▶ Action item:
Print every line of the listing below, starting with the line that holds "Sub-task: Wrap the" and going on through the line that holds "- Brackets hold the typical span", both included, and print nothing else.

▶ Source data:
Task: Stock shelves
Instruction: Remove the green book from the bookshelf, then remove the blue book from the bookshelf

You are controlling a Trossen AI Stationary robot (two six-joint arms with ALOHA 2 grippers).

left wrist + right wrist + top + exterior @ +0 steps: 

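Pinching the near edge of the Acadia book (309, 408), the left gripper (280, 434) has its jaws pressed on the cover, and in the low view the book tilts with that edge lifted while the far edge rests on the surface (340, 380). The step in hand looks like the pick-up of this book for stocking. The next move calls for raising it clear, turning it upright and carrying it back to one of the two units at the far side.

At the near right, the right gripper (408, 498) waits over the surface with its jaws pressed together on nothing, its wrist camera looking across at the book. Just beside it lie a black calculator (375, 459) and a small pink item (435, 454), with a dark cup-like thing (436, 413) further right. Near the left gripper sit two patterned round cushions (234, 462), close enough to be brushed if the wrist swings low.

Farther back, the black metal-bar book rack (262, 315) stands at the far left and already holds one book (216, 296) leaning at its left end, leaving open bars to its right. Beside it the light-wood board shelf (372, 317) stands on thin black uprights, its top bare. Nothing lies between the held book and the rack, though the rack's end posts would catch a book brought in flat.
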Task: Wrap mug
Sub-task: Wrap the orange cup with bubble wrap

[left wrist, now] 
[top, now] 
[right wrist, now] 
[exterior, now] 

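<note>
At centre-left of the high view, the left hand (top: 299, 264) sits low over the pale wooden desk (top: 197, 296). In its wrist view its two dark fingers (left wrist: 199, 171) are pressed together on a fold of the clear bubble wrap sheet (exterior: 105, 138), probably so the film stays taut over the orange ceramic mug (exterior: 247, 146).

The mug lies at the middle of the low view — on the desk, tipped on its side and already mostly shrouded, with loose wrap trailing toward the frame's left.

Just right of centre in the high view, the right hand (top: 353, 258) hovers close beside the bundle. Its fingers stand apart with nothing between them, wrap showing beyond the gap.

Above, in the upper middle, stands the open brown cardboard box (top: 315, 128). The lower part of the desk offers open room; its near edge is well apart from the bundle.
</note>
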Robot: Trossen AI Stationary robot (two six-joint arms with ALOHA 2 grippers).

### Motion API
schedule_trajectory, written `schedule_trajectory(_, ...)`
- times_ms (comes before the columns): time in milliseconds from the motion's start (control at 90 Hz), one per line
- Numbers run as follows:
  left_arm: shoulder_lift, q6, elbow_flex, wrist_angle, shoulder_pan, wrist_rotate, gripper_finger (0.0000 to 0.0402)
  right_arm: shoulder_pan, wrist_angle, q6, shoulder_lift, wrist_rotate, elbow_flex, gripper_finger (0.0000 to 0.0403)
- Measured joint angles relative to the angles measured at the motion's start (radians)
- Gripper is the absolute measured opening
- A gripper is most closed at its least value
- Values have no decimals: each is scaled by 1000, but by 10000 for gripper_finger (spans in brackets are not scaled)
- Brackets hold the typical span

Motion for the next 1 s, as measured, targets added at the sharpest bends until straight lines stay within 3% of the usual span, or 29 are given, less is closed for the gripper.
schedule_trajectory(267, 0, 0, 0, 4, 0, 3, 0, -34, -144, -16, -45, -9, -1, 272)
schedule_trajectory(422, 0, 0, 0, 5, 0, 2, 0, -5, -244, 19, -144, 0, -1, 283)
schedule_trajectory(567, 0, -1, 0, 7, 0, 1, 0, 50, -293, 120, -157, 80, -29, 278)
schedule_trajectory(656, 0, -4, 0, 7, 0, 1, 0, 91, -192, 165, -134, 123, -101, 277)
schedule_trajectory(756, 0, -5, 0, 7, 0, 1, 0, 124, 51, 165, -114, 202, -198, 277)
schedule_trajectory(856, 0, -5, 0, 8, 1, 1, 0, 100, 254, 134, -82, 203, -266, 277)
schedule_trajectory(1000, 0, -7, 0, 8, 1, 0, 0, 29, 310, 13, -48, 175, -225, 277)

▶ Solution for this exercise:
Sub-task: Wrap the orange cup with bubble wrap

[left wrist, now] 
[top, now] 
[right wrist, now] 
[exterior, now] 

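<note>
At centre-left of the high view, the left hand (top: 299, 264) sits low over the pale wooden desk (top: 197, 296). In its wrist view its two dark fingers (left wrist: 199, 171) are pressed together on a fold of the clear bubble wrap sheet (exterior: 105, 138), probably so the film stays taut over the orange ceramic mug (exterior: 247, 146).

The mug lies at the middle of the low view — on the desk, tipped on its side and already mostly shrouded, with loose wrap trailing toward the frame's left.

Just right of centre in the high view, the right hand (top: 353, 258) hovers close beside the bundle. Its fingers stand apart with nothing between them, wrap showing beyond the gap.

Above, in the upper middle, stands the open brown cardboard box (top: 315, 128). The lower part of the desk offers open room; its near edge is well apart from the bundle.
</note>
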Robot: Trossen AI Stationary robot (two six-joint arms with ALOHA 2 grippers).

### Motion API
schedule_trajectory, written `schedule_trajectory(_, ...)`
- times_ms (comes before the columns): time in milliseconds from the motion's start (control at 90 Hz), one per line
- Numbers run as follows:
  left_arm: shoulder_lift, q6, elbow_flex, wrist_angle, shoulder_pan, wrist_rotate, gripper_finger (0.0000 to 0.0402)
  right_arm: shoulder_pan, wrist_angle, q6, shoulder_lift, wrist_rotate, elbow_flex, gripper_finger (0.0000 to 0.0403)
- Measured joint angles relative to the angles measured at the motion's start (radians)
- Gripper is the absolute measured opening
- A gripper is most closed at its least value
- Values have no decimals: each is scaled by 1000, but by 10000 for gripper_finger (spans in brackets are not scaled)
- Brackets hold the typical span

Nothing else belongs in this output.